### WHAT IS BEING ASKED
Look through the material below and show every line with the word "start".

--- GIVEN MATERIAL Enclosed Below ---

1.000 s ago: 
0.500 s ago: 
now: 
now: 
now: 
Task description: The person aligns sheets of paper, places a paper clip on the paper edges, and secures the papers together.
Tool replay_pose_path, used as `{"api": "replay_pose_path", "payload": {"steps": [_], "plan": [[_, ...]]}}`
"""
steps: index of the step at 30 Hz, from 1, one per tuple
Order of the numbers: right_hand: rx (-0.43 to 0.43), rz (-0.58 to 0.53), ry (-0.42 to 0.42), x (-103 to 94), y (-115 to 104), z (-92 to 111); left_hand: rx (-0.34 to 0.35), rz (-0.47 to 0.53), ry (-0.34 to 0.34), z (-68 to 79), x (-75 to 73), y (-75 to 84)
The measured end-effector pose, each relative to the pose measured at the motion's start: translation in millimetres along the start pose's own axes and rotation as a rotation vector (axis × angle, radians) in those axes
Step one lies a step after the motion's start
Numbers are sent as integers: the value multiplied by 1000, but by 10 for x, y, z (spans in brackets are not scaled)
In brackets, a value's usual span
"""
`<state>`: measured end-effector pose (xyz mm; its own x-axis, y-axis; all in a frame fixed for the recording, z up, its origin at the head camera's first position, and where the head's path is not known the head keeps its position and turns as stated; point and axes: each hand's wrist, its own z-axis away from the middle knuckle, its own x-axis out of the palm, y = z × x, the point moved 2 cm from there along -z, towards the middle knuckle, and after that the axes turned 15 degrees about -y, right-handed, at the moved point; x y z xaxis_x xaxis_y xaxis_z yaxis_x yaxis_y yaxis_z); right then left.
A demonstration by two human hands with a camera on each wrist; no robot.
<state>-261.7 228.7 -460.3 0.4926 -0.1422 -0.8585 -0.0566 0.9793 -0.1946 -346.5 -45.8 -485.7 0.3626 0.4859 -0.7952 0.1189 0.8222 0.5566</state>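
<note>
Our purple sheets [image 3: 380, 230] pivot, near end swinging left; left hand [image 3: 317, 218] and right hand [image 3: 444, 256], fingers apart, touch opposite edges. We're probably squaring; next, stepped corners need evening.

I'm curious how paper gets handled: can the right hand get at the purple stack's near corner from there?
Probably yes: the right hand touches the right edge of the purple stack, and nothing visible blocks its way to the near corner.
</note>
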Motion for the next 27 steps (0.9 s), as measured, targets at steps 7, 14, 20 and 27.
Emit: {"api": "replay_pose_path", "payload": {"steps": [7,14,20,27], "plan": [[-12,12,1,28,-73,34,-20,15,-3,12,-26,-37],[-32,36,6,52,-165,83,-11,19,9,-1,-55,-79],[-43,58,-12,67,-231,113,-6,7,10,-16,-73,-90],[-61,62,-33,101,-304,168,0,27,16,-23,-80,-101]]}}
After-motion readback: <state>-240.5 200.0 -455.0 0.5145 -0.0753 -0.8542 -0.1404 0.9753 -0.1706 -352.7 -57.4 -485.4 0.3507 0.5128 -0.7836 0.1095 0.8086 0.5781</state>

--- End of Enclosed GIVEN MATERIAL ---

### RESULT OF THE TASK
The measured end-effector pose, each relative to the pose measured at the motion's start: translation in millimetres along the start pose's own axes and rotation as a rotation vector (axis × angle, radians) in those axes
Step one lies a step after the motion's start

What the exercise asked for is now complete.